I'm trying to implement the checksum computation code(2's complement addition) for NEON, using intrinsic. The current checksum computation is being carried out on ARM.

My implementation fetches 128-bits at once from the memory into NEON registers and does SIMD (addition), and result is folded to a 16-bit number from a 128-bit number.

Everything looks to be working fine, but my NEON implementation is consuming more time that of the ARM version.

ARM version takes: 0.860000 s NEON version takes: 1.260000 s

Note:

  1. Profiled using utilities from "time.h"
  2. The checksum function called 10,000 times from a sample application, and time computed after complete run of all the functions

Other details:

  1. Used GNU tool-chain(arm-none-linux-gnueabi-gcc) for compiling the intrinsic code and not arm tool-chain.
  2. Linux platform.
  3. C-intrinsic code.

Questions:

  1. Why does NEON version take more time than that of the ARM version? (Although I have taken care that intrinsic with minimum cycles in the batch is used)

  2. How do achieve what I want to achieve? (efficiency with NEON)

  3. Could someone point to me or share some sample implementations(pseudo-code/algorithms/code, not the theoretical implementation papers or talks) which uses the inter-operations of ARM-NEON together?

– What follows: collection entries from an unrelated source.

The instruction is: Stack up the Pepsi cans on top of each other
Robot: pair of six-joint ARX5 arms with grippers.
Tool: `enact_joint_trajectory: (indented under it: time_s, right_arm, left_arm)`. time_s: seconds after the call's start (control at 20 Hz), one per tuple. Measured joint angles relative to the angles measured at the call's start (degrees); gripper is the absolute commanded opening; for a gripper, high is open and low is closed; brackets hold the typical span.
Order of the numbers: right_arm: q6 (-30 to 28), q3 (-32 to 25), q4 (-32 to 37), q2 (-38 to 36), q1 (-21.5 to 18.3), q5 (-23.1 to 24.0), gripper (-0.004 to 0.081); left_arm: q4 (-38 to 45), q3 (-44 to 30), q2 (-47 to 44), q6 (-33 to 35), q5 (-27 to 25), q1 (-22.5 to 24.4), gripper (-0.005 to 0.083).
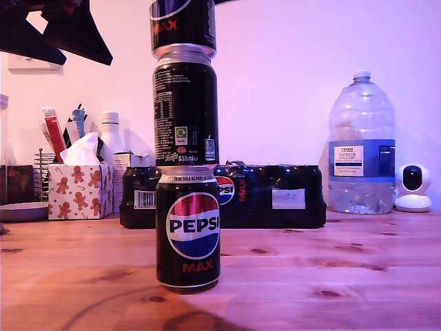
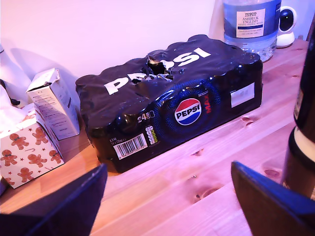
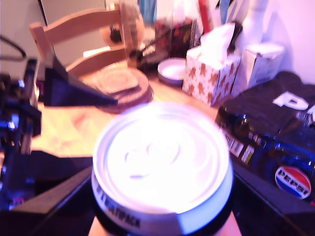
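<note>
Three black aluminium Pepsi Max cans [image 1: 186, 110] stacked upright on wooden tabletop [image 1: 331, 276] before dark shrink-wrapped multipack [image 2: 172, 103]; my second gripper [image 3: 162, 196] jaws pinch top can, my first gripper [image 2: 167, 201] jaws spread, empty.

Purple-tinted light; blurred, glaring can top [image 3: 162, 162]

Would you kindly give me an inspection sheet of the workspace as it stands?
Surface: wooden table, knotty.
Job's things: bottom Pepsi can, middle Pepsi can and top Pepsi can stand in one upright column.
Clutter: multipack, tissue box, water bottle, small white camera behind.
Grippers: my first gripper open, holding nothing; my second gripper closed around the top Pepsi can.
Cables: nothing seen.
Surroundings: white wall, wooden chair.
</note>
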Motion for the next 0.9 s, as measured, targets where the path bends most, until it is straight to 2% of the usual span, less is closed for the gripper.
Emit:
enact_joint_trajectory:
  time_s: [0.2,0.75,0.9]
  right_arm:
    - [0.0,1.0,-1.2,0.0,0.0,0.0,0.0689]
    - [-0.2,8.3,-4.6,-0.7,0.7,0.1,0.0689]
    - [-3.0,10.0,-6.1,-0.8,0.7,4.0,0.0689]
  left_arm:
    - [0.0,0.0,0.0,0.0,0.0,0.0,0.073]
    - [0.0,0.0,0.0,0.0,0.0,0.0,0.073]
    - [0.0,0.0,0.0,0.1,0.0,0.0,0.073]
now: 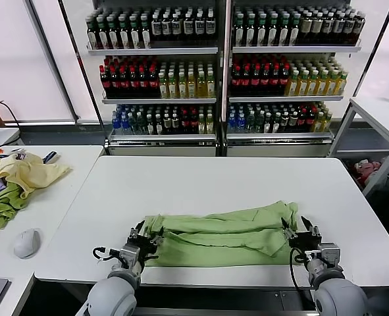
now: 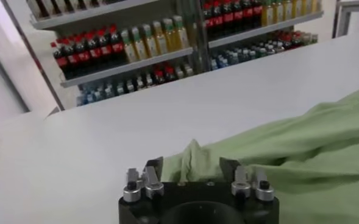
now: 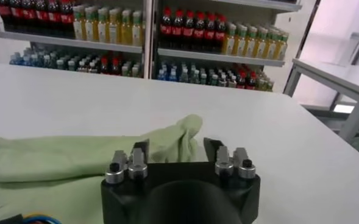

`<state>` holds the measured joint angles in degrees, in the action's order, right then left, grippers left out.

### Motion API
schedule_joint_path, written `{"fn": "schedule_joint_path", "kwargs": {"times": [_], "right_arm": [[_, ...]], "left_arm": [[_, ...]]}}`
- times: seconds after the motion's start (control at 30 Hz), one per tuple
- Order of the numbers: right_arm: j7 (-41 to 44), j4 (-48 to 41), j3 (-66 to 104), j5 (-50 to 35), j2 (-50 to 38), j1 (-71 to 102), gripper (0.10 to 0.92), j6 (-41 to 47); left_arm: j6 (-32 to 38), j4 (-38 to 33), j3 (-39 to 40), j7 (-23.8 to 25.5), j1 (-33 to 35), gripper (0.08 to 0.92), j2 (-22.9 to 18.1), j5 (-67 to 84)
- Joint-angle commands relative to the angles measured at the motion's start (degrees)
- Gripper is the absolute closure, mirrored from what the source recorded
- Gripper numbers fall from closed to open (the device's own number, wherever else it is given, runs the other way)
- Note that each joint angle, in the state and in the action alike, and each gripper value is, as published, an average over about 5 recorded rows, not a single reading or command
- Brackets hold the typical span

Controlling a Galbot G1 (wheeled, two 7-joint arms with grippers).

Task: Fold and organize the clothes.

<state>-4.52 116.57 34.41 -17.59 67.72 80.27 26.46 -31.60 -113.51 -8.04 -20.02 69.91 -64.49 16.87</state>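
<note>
The clothes, one light sage-green shirt (image 1: 222, 234), lie folded into a long band across the near half of the white table (image 1: 220, 178). My left gripper (image 1: 141, 234) stands open at the shirt's left end, a bunched fold of cloth (image 2: 194, 159) lying loose between its spread fingers (image 2: 154, 166). At the right end my right gripper (image 1: 299, 230) is open too, with the shirt's corner (image 3: 173, 139) resting between its fingers (image 3: 140, 150) without being pinched. The collar, buttons and printed patch are hidden in the folds.
A side table on the left holds a pale yellow garment (image 1: 26, 170), a darker green one (image 1: 2, 207) and a grey mouse (image 1: 27, 242). Shelves of bottles (image 1: 220, 66) stand behind the table. Another white table (image 1: 382, 115) is at the far right.
</note>
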Motion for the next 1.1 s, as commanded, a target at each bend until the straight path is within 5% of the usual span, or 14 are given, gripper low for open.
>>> {"fn": "schedule_joint_path", "kwargs": {"times": [0.03,0.2,0.33,0.73,1.1], "right_arm": [[-0.1,1.9,0.3,0.7,0.3,2.2,0.229,-0.3],[0.0,2.1,0.5,0.6,0.1,2.5,0.203,-0.5],[0.0,2.0,0.6,0.4,-0.2,2.3,0.203,-0.5],[-0.1,2.3,0.3,-0.4,-0.5,1.6,0.203,-0.3],[-0.2,3.5,0.8,-1.3,-0.9,1.7,0.203,-0.4]], "left_arm": [[0.3,5.0,-0.1,-7.6,0.6,0.249,-9.0,-2.4],[-0.3,6.9,-0.2,-8.4,0.8,0.182,-10.1,-2.0],[-1.0,7.2,-0.3,-8.3,1.2,0.217,-10.3,-0.8],[-1.7,6.3,-2.6,-7.4,1.8,0.558,-8.1,5.1],[-1.4,2.1,-13.6,-6.4,3.2,0.848,1.8,7.0]]}}
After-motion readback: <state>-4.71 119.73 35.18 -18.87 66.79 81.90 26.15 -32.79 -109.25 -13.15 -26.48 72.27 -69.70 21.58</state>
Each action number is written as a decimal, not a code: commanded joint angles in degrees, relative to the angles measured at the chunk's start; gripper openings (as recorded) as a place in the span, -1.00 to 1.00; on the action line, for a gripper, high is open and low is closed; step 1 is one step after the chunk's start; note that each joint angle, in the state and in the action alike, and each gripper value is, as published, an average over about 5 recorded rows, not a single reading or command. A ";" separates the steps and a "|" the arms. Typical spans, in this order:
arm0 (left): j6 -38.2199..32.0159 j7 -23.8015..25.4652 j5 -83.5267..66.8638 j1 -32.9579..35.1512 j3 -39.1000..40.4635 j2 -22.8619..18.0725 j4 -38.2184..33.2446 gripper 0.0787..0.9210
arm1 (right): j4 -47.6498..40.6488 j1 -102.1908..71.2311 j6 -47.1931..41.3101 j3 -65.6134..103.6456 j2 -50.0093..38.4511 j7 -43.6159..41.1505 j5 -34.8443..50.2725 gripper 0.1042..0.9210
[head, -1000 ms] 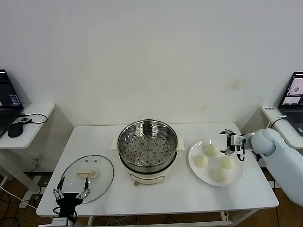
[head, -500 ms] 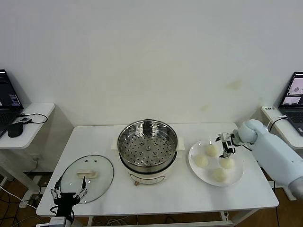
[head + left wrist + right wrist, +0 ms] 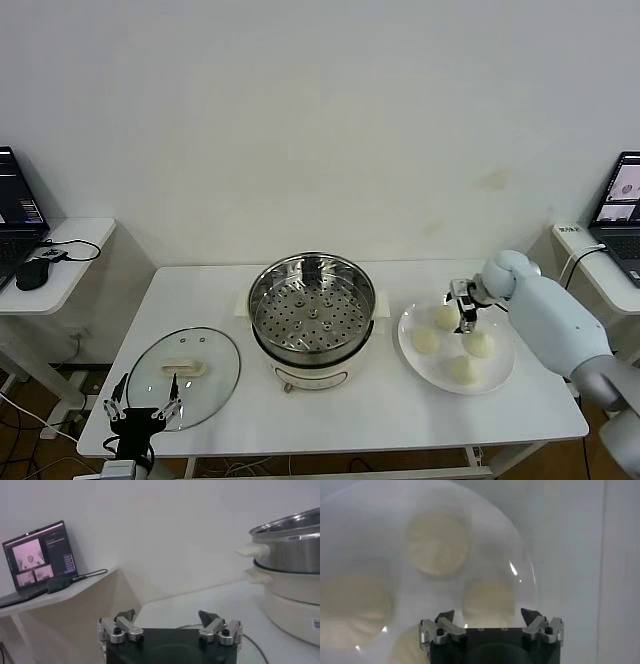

Any help would be much appreciated.

Here's my code:

uint16_t do_csum(const unsigned char * buff, int len)
{
int odd, count, i;

uint32x4_t result = veorq_u32( result, result), sum = veorq_u32( sum, sum); 
uint16x4_t data, data_hi, data_low, data8;
uint16x8_t dataq;
uint16_t result16, disp[20] = {0,0,0,0,0,0,0,0,0,0};

if (len <= 0)
    goto out;
odd = 1 & (unsigned long) buff;
if (odd) {
    uint8x8_t data1 = veor_u8( data1, data1); 
    data1 = (uint16x4_t)vld1_lane_u8((uint8_t *)buff, data1, 0); //result = *buff << 8;
    data1 = (uint16x4_t)vshl_n_u16( data1, 8);

    len--;
    buff++;
    result = vaddw_u16(result, data1);
}
count = len >> 1;       /* nr of 16-bit words.. */
if (count) {
    if (2 & (unsigned long) buff) {
        uint16x4_t data2 = veor_u16( data2, data2); 
        data2 = (uint16x4_t) vld1_lane_u16((uint16_t *)buff, data2, 0); //result += *(unsigned short *) buff;
        count--;
        len -= 2;
        buff += 2;
        result = vaddw_u16( result, data2);
    }
    count >>= 1;        /* nr of 32-bit words.. */
    if (count) {
        if (4 & (unsigned long) buff) {
            uint32x2_t data4 = (uint16x4_t) vld1_lane_u32((uint32_t *) buff, data4, 0);
            count--;
            len -= 4;
            buff += 4;
            result = vaddw_u16( result, data4);
        }
        count >>= 1;    /* nr of 64-bit words.. */
        if (count) {
            if (8 & (unsigned long) buff) {
                uint64x1_t data8 = vld1_u64((uint64_t *) buff); 
                count--;
                len -= 8;
                buff += 8;
                result = vaddw_u16( result,(uint16x4_t)data8);
            }
            count >>= 1;    /* nr of 128-bit words.. */
            if (count) {
                do {
                    dataq = (uint16x8_t)vld1q_u64((uint64_t *) buff); // VLD1.64 {d0, d1}, [r0]
                    count--;
                    buff += 16;

                    sum = vpaddlq_u16(dataq);   
                    vst1q_u16( disp, dataq); // VST1.16 {d0, d1}, [r0]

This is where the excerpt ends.